The hundreds of foot-shaped engravings that decorate Tindaya have played a key role in the controversy. Their discovery triggered the declaration of the mountain as a Cultural Asset, and yet only preliminary archaeological studies have been funded or allowed by the state. Indeed, the engravings aren’t signalled or protected, and have been vandalised.

Archaeologists and activists argue that the engravings indicate Tindaya’s sacredness for the mahos, and as such it represents one of the most – if not the most – precious indigenous site in Fuerteventura.

The current interpretation of the engravings, and of the pre-colonial practices associated to Tindaya at large, highlights the mountain’s centrality for indigenous life and cosmovision. Archaeologist María Antonia Perera speaks of a sacred mountain that acted as the religious epicentre for the mahos, as evidenced by the sheer concentration of foot-shaped engravings, unseen anywhere else in the archipelago, and the mountain’s distinct and commanding presence in the surrounding landscape. Indeed, this type of engravings are also used by Amazigh populations in Northern Africa to sacralise certain spaces and are interpreted as a collective manifestation linked to ritualistic practices.

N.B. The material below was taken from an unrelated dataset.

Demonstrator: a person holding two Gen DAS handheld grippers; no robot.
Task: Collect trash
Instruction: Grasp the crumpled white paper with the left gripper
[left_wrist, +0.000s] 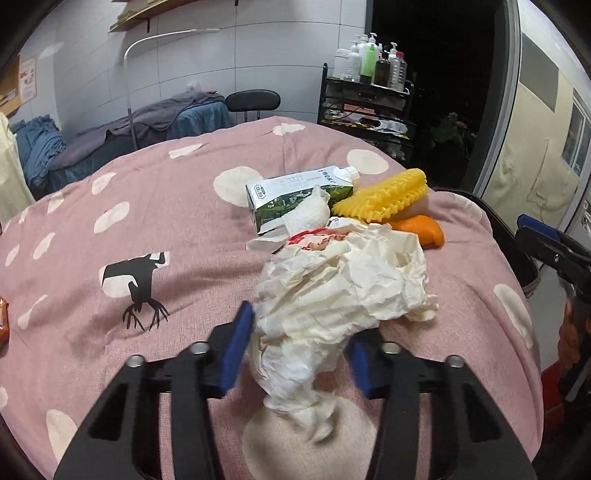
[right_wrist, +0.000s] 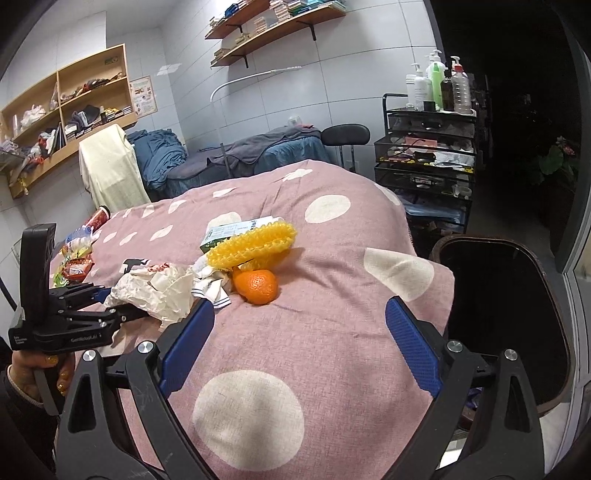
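l gripper (left_wrist: 299, 354) | clamped on crumpled cream paper wad (left_wrist: 340, 291) | r gripper (right_wrist: 299, 332) spread, empty | dark bin (right_wrist: 506, 314) lies right of r gripper

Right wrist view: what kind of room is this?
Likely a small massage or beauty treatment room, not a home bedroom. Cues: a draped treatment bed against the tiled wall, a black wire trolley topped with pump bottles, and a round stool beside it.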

In the case of Tindaya, Perera and others1 have argued that the fact that 80% of the engravings point towards the West, more specifically to the Winter solstice’s sunset, which takes place precisely before the rain period starts, may be an indication of a shamanic rain ritual. The remains of bones and other organic matter found at the top of the mountain would support such hypothesis. Maho society was largely dependent on these seasonal rains for survival, and their proto-religious practices are well documented in the historical archive. It may be argued that they had developed a technique aimed at introducing an element of predictability in the cycle of the seasons and the life affordances it brings with it, perhaps taming the insecurities associated to the realm beyond experience.2 These strategies are characterised by an embodied continuity between the social, the environment, the cosmic and the spiritual, where being able to tame the future depends on an understanding of the rhythms and relations within which persons are embedded.3

1. Perera Betancort, María Antonia, Juan Antonio Belmonte, Carmen Esteban Esteban, and Antonio Tejera. ‘Tindaya: un estudio arqueoastronómico de la sociedad prehispánica de Fuerteventura’. Tabona: Revista de prehistoria y de arqueología, no. 9 (1996): 165–96.
2. Adam, Barbara, and Chris Groves. Future Matters: Action, Knowledge, Ethics. Leiden and Boston: BRILL, 2007.
3. ibid.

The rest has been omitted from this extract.